How to complete this task ▸
Reproduce every entry word for word.

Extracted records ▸
━━━━━━━━

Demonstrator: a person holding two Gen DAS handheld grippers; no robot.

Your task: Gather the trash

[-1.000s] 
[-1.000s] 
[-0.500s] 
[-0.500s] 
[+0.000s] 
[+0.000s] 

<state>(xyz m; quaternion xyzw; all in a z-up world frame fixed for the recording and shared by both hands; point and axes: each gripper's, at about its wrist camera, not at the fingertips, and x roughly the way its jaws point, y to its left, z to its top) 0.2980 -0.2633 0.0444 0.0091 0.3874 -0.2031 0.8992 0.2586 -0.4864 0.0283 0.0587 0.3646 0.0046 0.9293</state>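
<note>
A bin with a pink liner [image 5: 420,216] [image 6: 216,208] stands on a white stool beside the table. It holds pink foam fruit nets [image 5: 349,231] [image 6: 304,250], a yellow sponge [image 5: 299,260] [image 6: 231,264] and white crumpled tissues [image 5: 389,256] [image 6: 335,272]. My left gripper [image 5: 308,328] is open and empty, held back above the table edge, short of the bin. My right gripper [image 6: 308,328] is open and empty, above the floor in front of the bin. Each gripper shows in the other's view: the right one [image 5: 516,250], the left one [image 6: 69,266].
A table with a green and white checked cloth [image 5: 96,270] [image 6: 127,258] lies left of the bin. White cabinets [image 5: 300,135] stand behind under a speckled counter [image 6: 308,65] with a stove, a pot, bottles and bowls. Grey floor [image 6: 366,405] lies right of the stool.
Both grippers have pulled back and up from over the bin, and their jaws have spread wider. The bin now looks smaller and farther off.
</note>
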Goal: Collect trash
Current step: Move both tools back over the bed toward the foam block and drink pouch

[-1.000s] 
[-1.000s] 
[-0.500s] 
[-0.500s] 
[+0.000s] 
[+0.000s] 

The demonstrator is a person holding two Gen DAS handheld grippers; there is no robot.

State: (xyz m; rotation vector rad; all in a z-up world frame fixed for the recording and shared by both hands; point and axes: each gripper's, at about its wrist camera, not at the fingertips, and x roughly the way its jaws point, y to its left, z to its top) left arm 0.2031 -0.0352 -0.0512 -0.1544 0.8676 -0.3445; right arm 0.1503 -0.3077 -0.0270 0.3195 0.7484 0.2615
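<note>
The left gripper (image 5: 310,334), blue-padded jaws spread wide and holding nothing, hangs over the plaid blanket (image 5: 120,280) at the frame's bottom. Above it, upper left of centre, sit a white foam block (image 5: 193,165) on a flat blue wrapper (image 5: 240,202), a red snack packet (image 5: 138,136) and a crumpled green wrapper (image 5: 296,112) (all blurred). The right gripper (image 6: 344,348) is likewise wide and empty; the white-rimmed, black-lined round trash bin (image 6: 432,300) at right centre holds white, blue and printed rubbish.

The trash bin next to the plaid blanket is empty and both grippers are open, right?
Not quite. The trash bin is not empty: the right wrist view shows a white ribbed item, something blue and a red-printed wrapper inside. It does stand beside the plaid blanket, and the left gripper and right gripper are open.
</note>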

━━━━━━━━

Answer section ▸
Demonstrator: a person holding two Gen DAS handheld grippers; no robot.

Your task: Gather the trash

[-1.000s] 
[-1.000s] 
[-0.500s] 
[-0.500s] 
[+0.000s] 
[+0.000s] 

<state>(xyz m; quaternion xyzw; all in a z-up world frame fixed for the recording and shared by both hands; point and axes: each gripper's, at about its wrist camera, not at the fingertips, and x roughly the way its jaws point, y to its left, z to its top) 0.2980 -0.2633 0.0444 0.0091 0.3874 -0.2031 0.8992 0.2586 -0.4864 0.0283 0.0587 0.3646 0.0046 0.9293</state>
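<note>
A bin with a pink liner [image 5: 420,216] [image 6: 216,208] stands on a white stool beside the table. It holds pink foam fruit nets [image 5: 349,231] [image 6: 304,250], a yellow sponge [image 5: 299,260] [image 6: 231,264] and white crumpled tissues [image 5: 389,256] [image 6: 335,272]. My left gripper [image 5: 308,328] is open and empty, held back above the table edge, short of the bin. My right gripper [image 6: 308,328] is open and empty, above the floor in front of the bin. Each gripper shows in the other's view: the right one [image 5: 516,250], the left one [image 6: 69,266].
A table with a green and white checked cloth [image 5: 96,270] [image 6: 127,258] lies left of the bin. White cabinets [image 5: 300,135] stand behind under a speckled counter [image 6: 308,65] with a stove, a pot, bottles and bowls. Grey floor [image 6: 366,405] lies right of the stool.
Both grippers have pulled back and up from over the bin, and their jaws have spread wider. The bin now looks smaller and farther off.
</note>
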Goal: Collect trash
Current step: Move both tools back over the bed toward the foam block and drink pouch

[-1.000s] 
[-1.000s] 
[-0.500s] 
[-0.500s] 
[+0.000s] 
[+0.000s] 

The demonstrator is a person holding two Gen DAS handheld grippers; there is no robot.

State: (xyz m; rotation vector rad; all in a z-up world frame fixed for the recording and shared by both hands; point and axes: each gripper's, at about its wrist camera, not at the fingertips, and x roughly the way its jaws point, y to its left, z to its top) left arm 0.2031 -0.0352 -0.0512 -0.1544 0.8676 -0.3445; right arm 0.1503 -0.3077 -0.0270 0.3195 0.7484 0.2615
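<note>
The left gripper (image 5: 310,334), blue-padded jaws spread wide and holding nothing, hangs over the plaid blanket (image 5: 120,280) at the frame's bottom. Above it, upper left of centre, sit a white foam block (image 5: 193,165) on a flat blue wrapper (image 5: 240,202), a red snack packet (image 5: 138,136) and a crumpled green wrapper (image 5: 296,112) (all blurred). The right gripper (image 6: 344,348) is likewise wide and empty; the white-rimmed, black-lined round trash bin (image 6: 432,300) at right centre holds white, blue and printed rubbish.

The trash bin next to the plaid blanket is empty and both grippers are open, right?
Not quite. The trash bin is not empty: the right wrist view shows a white ribbed item, something blue and a red-printed wrapper inside. It does stand beside the plaid blanket, and the left gripper and right gripper are open.
</note>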

The exercise is now finished.